Data science requires a deep understanding of your business and specific tools. Without this knowledge, you won’t be able to create the workflow that takes you on the journey to solving your data science problems. It also prevents you from wasting time on solutions that your business didn’t need. There is a specific sequence of steps that are required to solve any data science problem.
What Problem Does Your Business Have?
Instead of looking at data science as a technology problem, businesses must start looking at things from a value perspective. What value does data science bring to your business? Businesses get value from data science by using these technologies to solve problems. It starts with defining a vision for your company data science can help you achieve. What is that vision? How can acquiring and manipulating data help you achieve this mission? It is crucial to have answers to these questions as data science and machine learning are not fun most of the time. In reality, you will spend most of your time during these projects on acquiring and cleaning data. Only about 5% of your time is spent on machine learning and integration into your projects.
Assembling Your Team
As with most journeys in business, it all starts with having a great team to help you achieve your goals. Your team should be comprised of top-level executives that are defining the mission for the company. The most important thing to remember is that data is an enabler for your organization. It enables your organization to make better decisions by having more detailed insights that come from data. Having a team that enables you to gather, clean, and process data effectively is crucial to this journey. You also need to be mindful of budgets and your access to infrastructure. While data science software is mostly open-source, cloud servers are not free. Part of assembling your team is also choosing the tools your team will use to work with this data science project.
Gathering the Data
The data you gather will make or break your data science project. The data you gather also has to be processed and clean effectively to enable you to get the right results. Improperly cleaned data will give you bad results, and it is why these steps are usually what your company will spend 95% of its time on. This step involves taking raw data and cleaning it to present it in the best format for your team.

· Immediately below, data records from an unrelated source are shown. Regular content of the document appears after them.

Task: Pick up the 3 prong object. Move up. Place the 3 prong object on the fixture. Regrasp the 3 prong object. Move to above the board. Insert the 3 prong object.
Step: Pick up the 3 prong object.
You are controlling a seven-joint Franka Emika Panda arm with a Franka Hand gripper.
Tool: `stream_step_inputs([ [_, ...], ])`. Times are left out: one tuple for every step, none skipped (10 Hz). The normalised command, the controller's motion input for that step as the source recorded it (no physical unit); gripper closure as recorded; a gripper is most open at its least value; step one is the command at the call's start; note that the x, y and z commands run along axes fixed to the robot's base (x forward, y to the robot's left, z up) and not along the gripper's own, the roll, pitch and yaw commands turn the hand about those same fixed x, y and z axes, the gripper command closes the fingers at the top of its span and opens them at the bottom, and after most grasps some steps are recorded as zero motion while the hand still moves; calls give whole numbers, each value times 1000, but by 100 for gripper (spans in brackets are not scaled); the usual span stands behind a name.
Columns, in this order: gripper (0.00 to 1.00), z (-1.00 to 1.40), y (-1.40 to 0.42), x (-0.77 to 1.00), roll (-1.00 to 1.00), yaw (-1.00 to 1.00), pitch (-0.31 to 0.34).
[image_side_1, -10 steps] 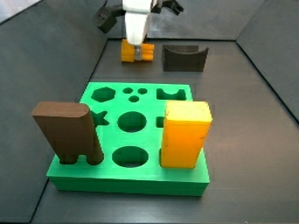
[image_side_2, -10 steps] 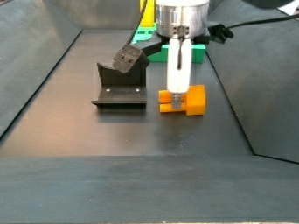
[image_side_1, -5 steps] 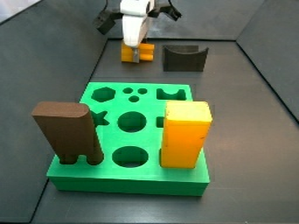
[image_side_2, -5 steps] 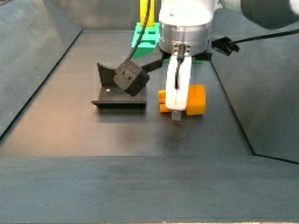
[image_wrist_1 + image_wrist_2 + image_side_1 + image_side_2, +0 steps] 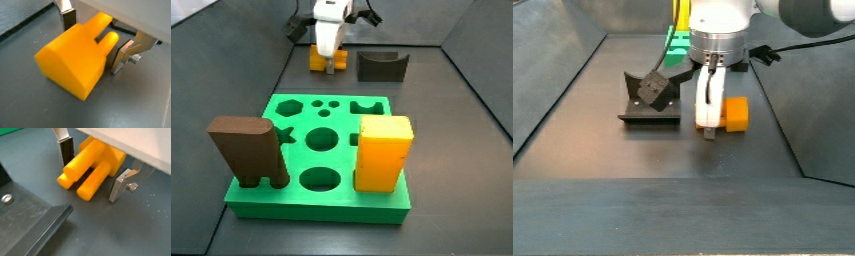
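While the spread pincer point(image 5: 99, 37) straddles the 3 prong object point(image 5: 77, 57), centre it.
Press both fingers point(image 5: 65, 150) squarely on the flanks before lifting off the tabletop point(image 5: 660, 150).

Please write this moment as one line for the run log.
stage: pick | gripper: open, straddling 3 prong object | object: on floor | fixture: unoccupied

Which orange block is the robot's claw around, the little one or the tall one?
The little one: the 3 prong object lies on the floor between the fingers of the gripper, beside the fixture. The tall orange block stands on the green board, far away.
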Motion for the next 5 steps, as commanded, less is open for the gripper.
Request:
stream_step_inputs([
  [0, -71, 0, 74, 0, 74, 0],
  [0, -49, 0, 0, 0, 0, -10],
  [0, -9, 0, 0, -13, 0, 56],
  [0, -17, 0, -31, 0, 0, -7],
  [0, 0, 0, 0, 0, 0, -17],
])
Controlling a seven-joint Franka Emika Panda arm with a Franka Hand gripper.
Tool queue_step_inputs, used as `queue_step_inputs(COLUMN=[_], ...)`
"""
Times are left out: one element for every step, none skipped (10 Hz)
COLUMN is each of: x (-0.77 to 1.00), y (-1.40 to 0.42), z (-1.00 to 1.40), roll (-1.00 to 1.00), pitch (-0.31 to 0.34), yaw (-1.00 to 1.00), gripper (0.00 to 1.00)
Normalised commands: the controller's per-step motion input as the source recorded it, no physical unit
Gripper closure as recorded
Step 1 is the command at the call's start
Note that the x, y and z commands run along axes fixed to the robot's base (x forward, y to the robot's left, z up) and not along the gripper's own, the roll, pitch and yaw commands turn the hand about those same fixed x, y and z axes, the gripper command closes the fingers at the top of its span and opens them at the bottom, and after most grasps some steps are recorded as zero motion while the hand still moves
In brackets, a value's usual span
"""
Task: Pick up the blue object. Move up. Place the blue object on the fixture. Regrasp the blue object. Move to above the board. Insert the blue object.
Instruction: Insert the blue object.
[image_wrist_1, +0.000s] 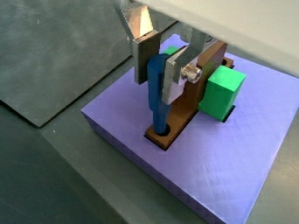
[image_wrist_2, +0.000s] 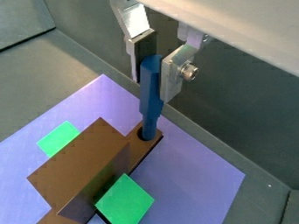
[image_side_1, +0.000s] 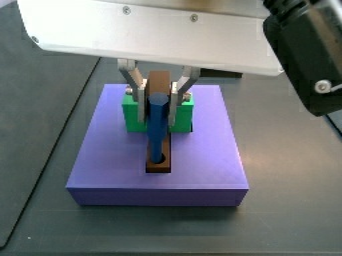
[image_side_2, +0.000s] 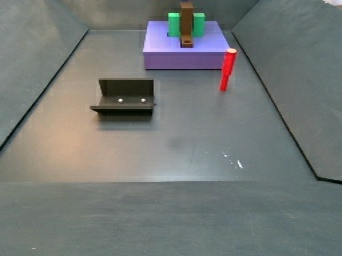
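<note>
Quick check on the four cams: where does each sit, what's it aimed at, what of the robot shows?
Wrist view: beside the end effector, looking down at the blue object in the board.
Wrist view: opposite side, same end effector, peg and board.
Side view: close, high; the arm's white body fills the top.
Side view: far, high; fixture, red peg; no robot discernible.
Shared: purple platform.

Simulated robot test cell; bare grey walled floor (image_side_2: 174, 150); flat-coloured blocks; tool (image_wrist_2: 162, 54) overhead
</note>
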Motion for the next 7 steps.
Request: queue_step_inputs(x=[0.0,0.0,0.12,0.13,0.07,0.05,0.0], y=[0.0,0.0,0.0,0.0,0.0,0.0,0.0], z=[-0.13,-0.13,-0.07,-0.1,-0.14,-0.13,-0.17], roll=[0.06,0.05,0.0,0.0,0.0,0.0,0.0], pitch=[0.017,0.007,0.014,0.019,0.016,0.019,0.011], yaw=[0.0,0.0,0.01,0.06,0.02,0.03,0.0], gripper=[1.0,1.0,1.0,1.0,1.0,1.0,1.0])
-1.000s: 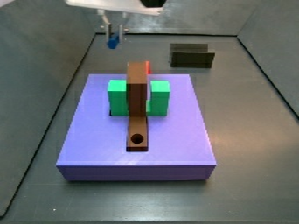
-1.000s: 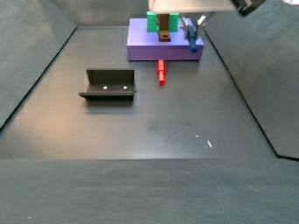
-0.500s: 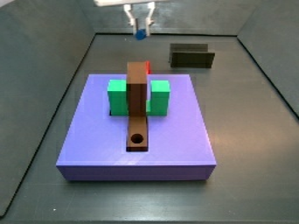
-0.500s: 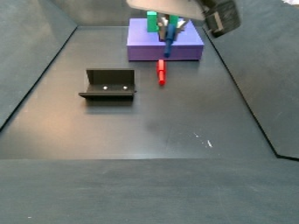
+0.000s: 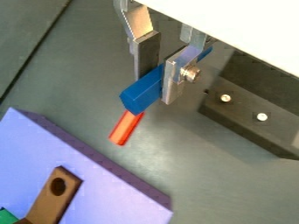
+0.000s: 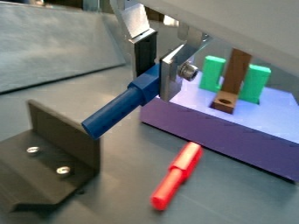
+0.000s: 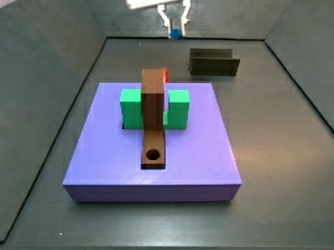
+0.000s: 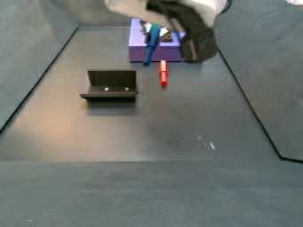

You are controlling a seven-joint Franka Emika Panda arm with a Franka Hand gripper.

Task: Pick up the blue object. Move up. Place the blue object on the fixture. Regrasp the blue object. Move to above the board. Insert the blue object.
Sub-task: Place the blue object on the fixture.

Once data has been gathered and sufficiently cleaned, you are now ready to run experiments on this data. That is where the strength of your data science team comes in. The better your people, the more creative solutions and ideas they’ll be able to come up with to get the best answers from your data. It is also the time where the tools you chose can help you or make things worse for you. Tool selection is a crucial part of data science, and you will really feel it when it comes to running experiments. Tools that are hard and unwieldy will cause you to take a lot longer to complete the same tasks.
Implementing Your Solution
Finally, every data science project ends with the implementation of your machine learning solution. However, it usually doesn’t end there, as you will spend a lot more time tuning and improving your solution. The reality is that data science projects never really end. They get better as the data and algorithms improve. That is how the journey from an idea to a finished project is in data science. Once you understand this workflow, it will speed up and improve your projects immensely.